Assigned task
Please set down the data word for word; images do not go in the copy.

━━━━━ Information provided ━━━━━

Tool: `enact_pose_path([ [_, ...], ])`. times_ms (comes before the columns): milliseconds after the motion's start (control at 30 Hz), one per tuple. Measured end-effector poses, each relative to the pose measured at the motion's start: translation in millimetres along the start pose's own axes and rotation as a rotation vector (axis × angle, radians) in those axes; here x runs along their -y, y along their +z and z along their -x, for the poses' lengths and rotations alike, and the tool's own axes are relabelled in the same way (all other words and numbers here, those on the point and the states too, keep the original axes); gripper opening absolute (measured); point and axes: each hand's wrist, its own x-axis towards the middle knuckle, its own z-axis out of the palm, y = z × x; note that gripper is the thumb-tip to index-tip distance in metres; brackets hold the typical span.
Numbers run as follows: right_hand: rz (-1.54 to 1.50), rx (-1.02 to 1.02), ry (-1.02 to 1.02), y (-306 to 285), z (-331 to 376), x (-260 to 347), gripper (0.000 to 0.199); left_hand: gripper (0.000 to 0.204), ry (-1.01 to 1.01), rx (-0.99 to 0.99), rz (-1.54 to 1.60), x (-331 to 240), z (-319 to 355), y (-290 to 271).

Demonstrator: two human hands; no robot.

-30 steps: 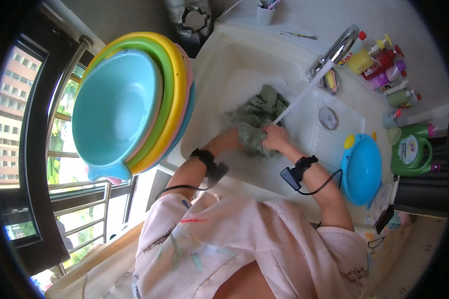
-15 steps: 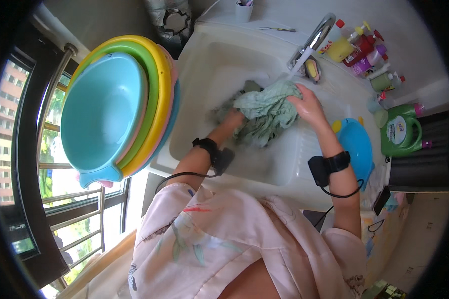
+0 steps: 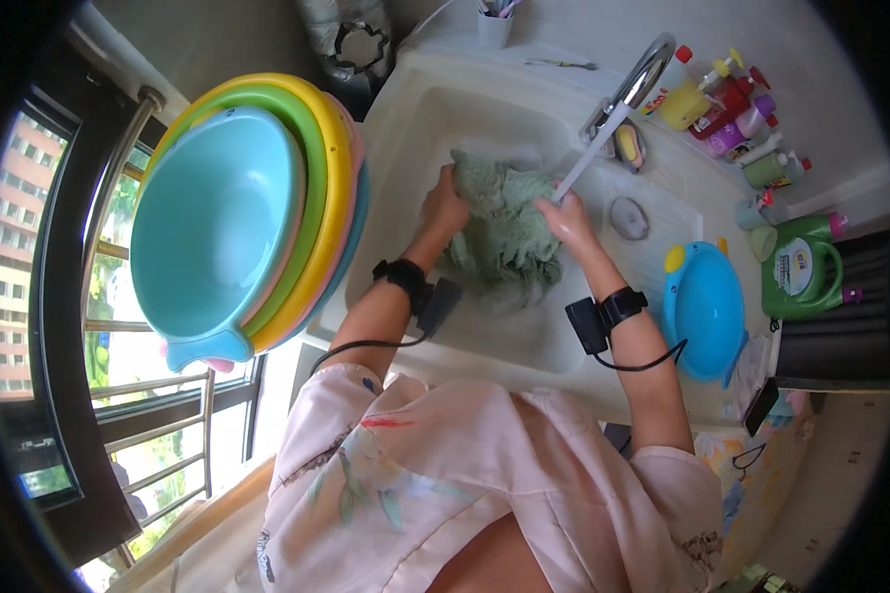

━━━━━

Written solution
Tool: `enact_pose_path([ [_, ...], ])`. times_ms (comes before the columns): milliseconds after the motion's start (control at 30 Hz), one per tuple. Measured end-effector poses, each relative to the pose measured at the motion's start: translation in millimetres along the start pose's own axes and rotation as a rotation vector (axis × angle, radians) in those axes; here x runs along their -y, y along their +z and z along their -x, for the poses' lengths and rotations alike, and the tool's own axes are relabelled in the same way (all other words and numbers here, those on the point and the states too, keep the original axes); gripper opening absolute (measured); point and axes: each hand's wrist, its own x-axis towards the middle knuckle, its own z-axis out of the palm, y = z × x; note that gripper is the thumb-tip to index-tip distance in metres; brackets hold the typical span.
Numbers run as follows: right_hand: rz (-1.54 to 1.50), rx (-1.02 to 1.02), ry (-1.02 to 1.02), y (-306 to 285), z (-331 to 376), x (-260 to 347), gripper (0.000 to 0.199); left_hand: gripper (0.000 to 0.204), ry (-1.01 to 1.01), rx (-0.99 to 0.99), rz (-1.54 to 1.60), x (-331 to 240), z (-319 to 355), y (-290 to 271).

Demonstrator: two human hands; no robot.

-30 steps: 
-15 steps: 
+0 steps: 

The exercise calls for nothing more than this answer.